Embodiments of the present description comprise three or more transducers comprised within one or more audio output apparatuses wearable by the user, wherein each transducer is an earphone/headphone or a bone conduction headphone, and wherein the three or more transducers comprise at least one earphone/headphone and at least one bone conduction headphone. For instance, the three or more transducers may comprise two earphones and one bone conduction headphone, one earphone and two bone conduction headphones, or two earphones and two bone conduction earphones. While the form of headphones/earphones may in some cases limit the number that are able to be provided for a single user, the number of bone conduction headphones may not be so limited due to the alternative transmission path.
As will be appreciated by persons skilled in the art, any type of commonly known earphones and/or headphones may be employed in embodiments of the present description. Examples of such commonly known earphones/headphones include, wired earphones, wireless earphones (also known as earbuds in some instances), wired headphones, and wireless headphones, all of which may or may not comprise a microphone.
As will be appreciated by persons skilled in the art, embodiments of the present description comprise may comprise only one earphone. For example, if a commonly known pair of earbuds are being used within embodiments of the present description, then only one of those earbuds needs to be used in conjunction with a pair of BC headphones to realise the advantages described previously herein. Moreover, persons skilled in the art will readily appreciate that embodiments of the present description comprise may comprise only one headphone. For example, a video conferencing headset may be used within embodiments of the present description, an example of which being depicted in
Despite commonly known BC headphones typically comprising two BC audio output elements (vibrating elements), embodiments of the present description may comprise only one BC headphone (vibrating element), which would mean that two or more earphones/headphones 102 (a pair of earphones or headphones, or a video conferencing headset 1000 and one earbud, for example) would also be needed to provide the three or more transducers required to realise the surround sound experience to be provided to users of portable audio systems. This shall be discussed later herein.
Alternatively or in addition, the earphones/headphones 102 may be comprised within an audio output apparatus that also comprises BC headphones 104. This shall be discussed later herein.
Earphone(s) and/or Headphone(s)
In embodiments of the present description, each earphone/headphone 102 is operable to emit one or more sound signals in dependence upon a first subset of the audio channels.
As mentioned previously, each earphone/headphone 102 need not be driven by all audio channels comprised within the first subset. Rather, the first subset of audio channels should be construed as comprising those generated audio channels which are to be utilised to drive at least one of the earphones/headphones 102.
Optionally, at least one earphone/headphone is noise cancelling. This may be advantageous in that the user is provided with a more immersive listening experience; the noise cancelling capabilities of the earphone(s)/headphone(s) may serve to eliminate/reduce the volume of noises and sounds from the user's environment for the user, which may have otherwise “drowned out” the audio the user is listening to.

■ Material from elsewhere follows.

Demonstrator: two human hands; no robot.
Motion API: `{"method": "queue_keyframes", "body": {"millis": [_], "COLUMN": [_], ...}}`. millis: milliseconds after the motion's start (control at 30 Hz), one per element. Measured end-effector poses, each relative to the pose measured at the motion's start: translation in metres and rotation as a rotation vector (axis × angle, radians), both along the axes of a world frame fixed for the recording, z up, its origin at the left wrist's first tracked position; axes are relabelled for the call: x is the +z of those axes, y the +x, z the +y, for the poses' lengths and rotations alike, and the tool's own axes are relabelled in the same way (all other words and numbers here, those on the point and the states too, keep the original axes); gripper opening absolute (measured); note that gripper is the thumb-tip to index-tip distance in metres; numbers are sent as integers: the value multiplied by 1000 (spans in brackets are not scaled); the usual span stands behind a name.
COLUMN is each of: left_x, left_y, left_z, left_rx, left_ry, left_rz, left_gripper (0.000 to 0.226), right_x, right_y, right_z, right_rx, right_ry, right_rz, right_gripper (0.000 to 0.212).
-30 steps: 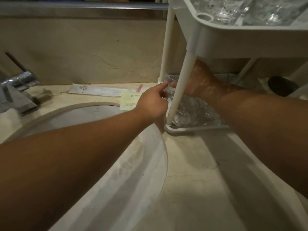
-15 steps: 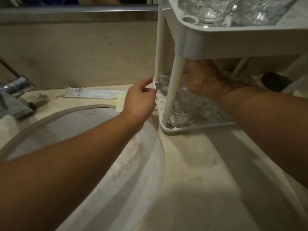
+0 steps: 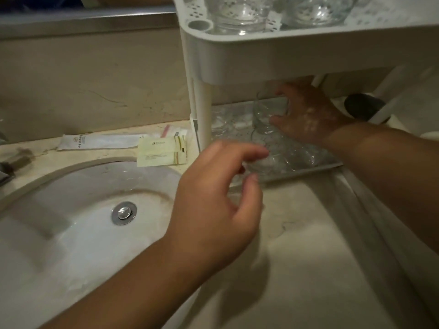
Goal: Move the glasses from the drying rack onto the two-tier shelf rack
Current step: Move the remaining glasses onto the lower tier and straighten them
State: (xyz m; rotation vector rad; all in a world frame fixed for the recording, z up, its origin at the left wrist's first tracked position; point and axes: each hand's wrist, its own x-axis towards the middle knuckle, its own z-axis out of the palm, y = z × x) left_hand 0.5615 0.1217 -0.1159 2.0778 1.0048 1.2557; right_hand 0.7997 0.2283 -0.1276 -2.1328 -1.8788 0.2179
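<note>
Under the shelf rack's (image 3: 261,55) top tier, my right hand (image 3: 308,115) grips a clear glass tumbler (image 3: 266,115) by its wall above the lower tier; smooth, brittle, probably slippery; my left hand (image 3: 213,198) hovers near, fingers loosely spread, empty.

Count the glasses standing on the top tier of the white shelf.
2 in view: one glass near the front-left corner post of the top tier, another glass to its right. The frame cuts the tier off, so more may be hidden.
</note>
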Motion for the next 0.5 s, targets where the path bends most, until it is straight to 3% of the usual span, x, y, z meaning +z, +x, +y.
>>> {"method": "queue_keyframes", "body": {"millis": [167,500], "left_x": [17,10], "left_y": [29,65], "left_z": [26,60], "left_rx": [16,90], "left_ry": [-126,-85], "left_rz": [248,912], "left_gripper": [35,72], "right_x": [1,-2], "right_y": [15,20], "right_z": [3,35], "right_rx": [-44,45], "right_ry": [31,-84], "right_rz": [39,-8], "right_gripper": [70,89]}}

In any case, each earphone/headphone 102 employed in embodiments of the present description may comprise a speaker (or other transducer) that emits sound signals (that is, is driven) in dependence upon at least one of the audio channels of the first subset, such sound signals being transmitted into one of the user's ear canal. It should be noted that, given that the earphones/headphones are driven with only (a part of) the first subset of audio channels, the resulting sounds emitted from the earphones/headphones do not constitute the entirety of the listening experience intended for the user, regardless of whether or not the first subset comprises all the tracks of the audio file.

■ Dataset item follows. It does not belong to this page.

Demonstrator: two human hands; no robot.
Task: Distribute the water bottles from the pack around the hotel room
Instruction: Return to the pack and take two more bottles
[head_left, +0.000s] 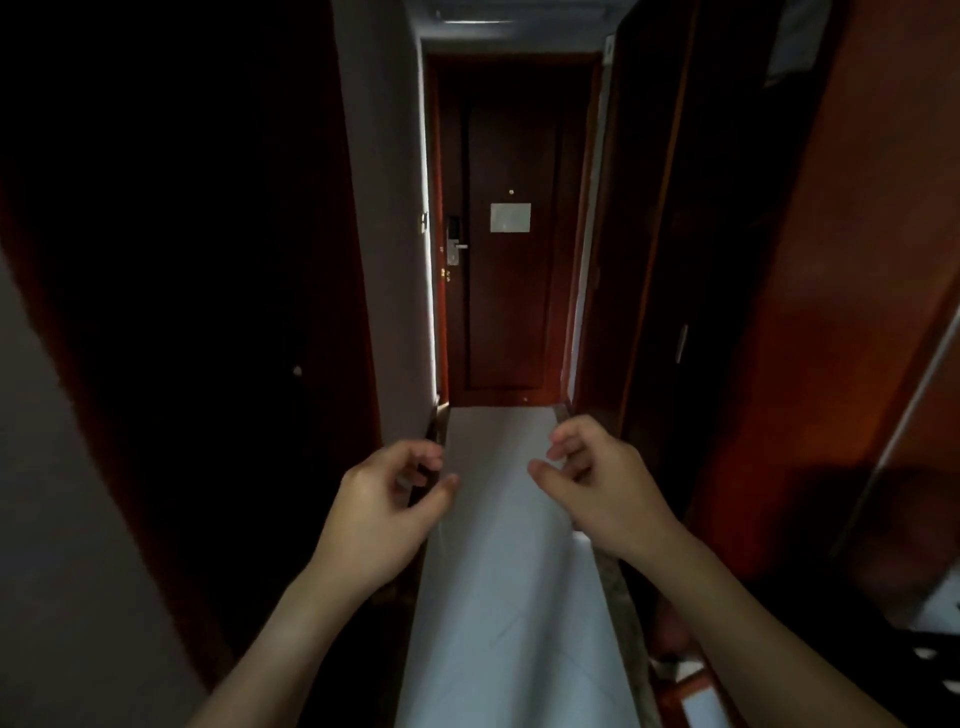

Embodiments of the present description comprise one or more bone conduction (BC) headphones 104 wearable by the user, wherein each bone conduction headphone is operable to vibrate responsive to a second subset of audio channels.
As mentioned previously, each BC headphone 104 need not be driven by all audio channels comprised within the second subset. Rather, the second subset of audio channels should be construed as comprising those generated audio channels which are to be utilised to drive at least one of the BC headphones 104.
The vibrating elements of the BC headphones emit vibrations (that is, is driven) in dependence upon at least one of the audio channels of the second subset, such vibrations being transmitted through the user's temporal bone. It should be noted that, given that the BC headphones are driven with only (a part of) the second subset of audio channels, the resulting sounds emitted from the earphones/headphones do not constitute the entirety of the listening experience intended for the user, regardless of whether or not the first subset comprises all the tracks of the audio file.
By wearing both the earphones/headphones 102 and the BC headphones 104 together to listen to the rock song (or other audio file), the two independent listening experiences are combined to form a more complete and immersive listening experience for the user; this is a result of each of the audio output methods emphasising different aspects of the output audio to generate an overall effect in consideration of the use of both of the audio output methods.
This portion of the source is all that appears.